GIVEN MATERIAL
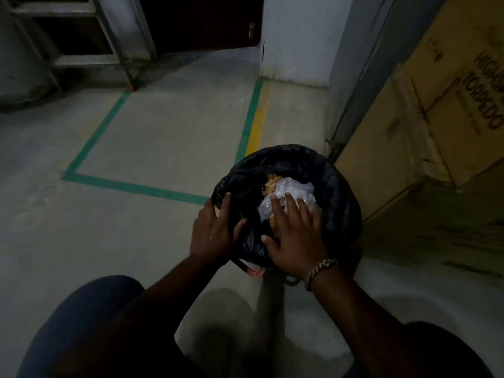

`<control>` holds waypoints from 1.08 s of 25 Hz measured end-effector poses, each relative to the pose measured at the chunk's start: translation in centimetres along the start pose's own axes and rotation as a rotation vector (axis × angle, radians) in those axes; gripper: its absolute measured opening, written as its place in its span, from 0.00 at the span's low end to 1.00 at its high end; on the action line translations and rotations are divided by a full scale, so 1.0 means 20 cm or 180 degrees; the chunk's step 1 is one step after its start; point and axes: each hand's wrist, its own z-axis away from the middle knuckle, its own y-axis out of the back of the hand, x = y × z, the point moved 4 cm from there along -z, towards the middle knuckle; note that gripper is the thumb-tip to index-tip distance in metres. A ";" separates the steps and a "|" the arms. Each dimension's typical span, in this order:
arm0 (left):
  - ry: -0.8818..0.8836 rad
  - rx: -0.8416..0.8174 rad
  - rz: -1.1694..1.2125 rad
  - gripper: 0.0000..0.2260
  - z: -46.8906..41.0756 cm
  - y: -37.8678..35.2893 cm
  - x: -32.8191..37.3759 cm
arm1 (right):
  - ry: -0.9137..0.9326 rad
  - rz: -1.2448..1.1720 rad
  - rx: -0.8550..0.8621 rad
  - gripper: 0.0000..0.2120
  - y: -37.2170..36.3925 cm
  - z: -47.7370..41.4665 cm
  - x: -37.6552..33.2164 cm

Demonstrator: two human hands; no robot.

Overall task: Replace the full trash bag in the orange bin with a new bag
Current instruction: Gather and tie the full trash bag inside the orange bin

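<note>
We're looking down at a dim concrete floor (163,137), green tape (136,186) marking out a box across it, a yellow strip (259,126) running alongside the far edge. A metal rack (81,58) is standing at the back left, a dark door (201,20) is sitting beside a white wall (297,36), and printed cardboard boxes (436,105) are crowding in on the right, just beside the bin (255,272). Only a sliver of its orange rim is peeking out near the person, because the black trash bag (338,192) is draping over the whole top. Inside, crumpled clear plastic (297,189) and brownish scraps (272,184) are heaping up to the brim. The right hand (296,238), bracelet (319,270) at the wrist, is lying flat on that plastic, fingers spread and straight. The left hand (214,233) is resting on the bag's near-left rim, thumb against a fold; whether it's pinching the plastic, I can't tell. Dark trouser legs (81,323) are framing the bottom.
</note>
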 end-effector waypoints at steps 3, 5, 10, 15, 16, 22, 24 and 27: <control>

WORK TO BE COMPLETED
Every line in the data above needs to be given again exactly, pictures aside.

RESPONSE
`<control>` holds waypoints from 1.08 s of 25 Hz measured end-effector poses, each relative to the pose measured at the chunk's start: translation in centimetres along the start pose's own axes and rotation as a rotation vector (axis × angle, radians) in those axes; gripper: its absolute measured opening, written as its place in its span, from 0.00 at the span's low end to 1.00 at its high end; on the action line translations and rotations are divided by a full scale, so 1.0 means 20 cm or 180 degrees; the chunk's step 1 is one step after its start; point and axes: each hand's wrist, its own z-axis away from the middle knuckle, its own y-axis out of the back of the hand, x = y × z, the point moved 4 cm from there along -z, towards the middle knuckle; note that gripper is the thumb-tip to index-tip distance in metres. A ";" separates the steps and a "|" the arms. Each dimension's typical span, in this order:
arm0 (left):
  - ry: -0.8818..0.8836 rad
  - rx: -0.8416..0.8174 rad
  - rz: -1.1694..1.2125 rad
  - gripper: 0.0000..0.2260
  - z: -46.8906..41.0756 cm
  - y: -37.8678..35.2893 cm
  - x: -32.8191..37.3759 cm
arm1 (right):
  - ry: -0.9137..0.9326 rad
  - rz: -1.2448..1.1720 rad
  - rx: -0.8550..0.8621 rad
  - gripper: 0.0000..0.2120
  - y: -37.2170..36.3925 cm
  - z: -47.7370..41.4665 cm
  - x: -37.6552..33.2164 cm

Demonstrator: two human hands; no robot.

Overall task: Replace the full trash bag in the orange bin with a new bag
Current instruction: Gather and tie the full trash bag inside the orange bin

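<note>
We're looking down at a dim concrete floor (163,137), green tape (136,186) marking out a box across it, a yellow strip (259,126) running alongside the far edge. A metal rack (81,58) is standing at the back left, a dark door (201,20) is sitting beside a white wall (297,36), and printed cardboard boxes (436,105) are crowding in on the right, just beside the bin (255,272). Only a sliver of its orange rim is peeking out near the person, because the black trash bag (338,192) is draping over the whole top. Inside, crumpled clear plastic (297,189) and brownish scraps (272,184) are heaping up to the brim. The right hand (296,238), bracelet (319,270) at the wrist, is lying flat on that plastic, fingers spread and straight. The left hand (214,233) is resting on the bag's near-left rim, thumb against a fold; whether it's pinching the plastic, I can't tell. Dark trouser legs (81,323) are framing the bottom.
</note>
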 end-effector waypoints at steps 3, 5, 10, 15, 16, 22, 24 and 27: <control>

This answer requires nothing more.